CS代考 COMP326 Assignment 1 Fall 2

Name: ___________________ ID: ____________

COMP326 Assignment 1 Fall 2021
Issued: September 20, 2021 Due: October 4, 2021

Submit electronically to Moodle. No extension will be granted.

1. Amdahl’s Law [18 marks]

A family {Pk | k in |R} of programs has the following properties. When
program Pk is run on a sequential machine, portion A consumes ‘x’ seconds,
while portion B consumes ‘k * x’ seconds. On a parallel machine, portion A
has no speedup, while portion B speeds up by the number of processors.

a) What is the theoretical maximum speedup of program Pk?

b) What must the value of ‘k’ be in order that Pk speeds up by a factor of
512 on a parallel machine with 1,024 processors?
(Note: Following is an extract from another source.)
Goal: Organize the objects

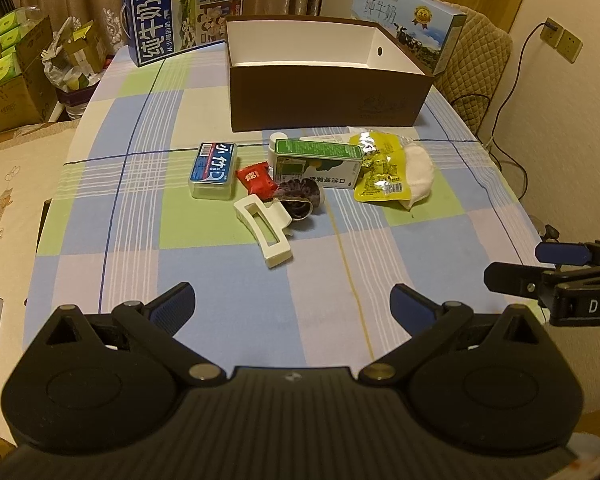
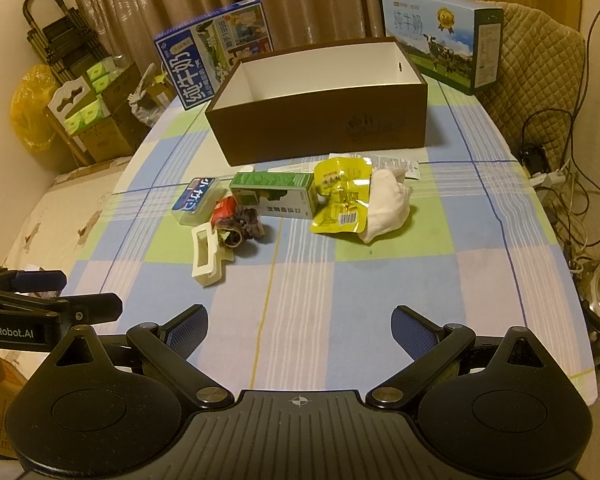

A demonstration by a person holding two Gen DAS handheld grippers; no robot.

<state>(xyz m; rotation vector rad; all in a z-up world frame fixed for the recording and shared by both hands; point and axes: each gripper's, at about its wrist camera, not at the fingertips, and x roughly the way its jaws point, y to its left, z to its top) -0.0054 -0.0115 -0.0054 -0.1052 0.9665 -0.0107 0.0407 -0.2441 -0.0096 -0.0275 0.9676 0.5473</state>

What is the new time?

c) What must the value of ‘k’ be in order that Pk speeds up by a factor of
1,000 on a parallel machine with 1,024 processors? What is the new time?

2. Power and Performance I [18 marks]

There are two options to scale a multicore-die’s peak performance (ops/s) by
a _multiplicative_ factor of sigma: i) scale the number of cores by sigma,
or ii) scale the clock frequency by sigma (the voltage will scale by the
same amount).

In case i), the power will scale by sigma.
In case ii), the power will scale—let us say—by sigma^2.65.

We can scale clock frequency up or down. Or, we can increase or decrease
the number of (running) cores.

a) Show that core scaling is better, and clock scaling is worse, when sigma
> 1 (goal: high power efficiency, i.e., high GFs/s/W).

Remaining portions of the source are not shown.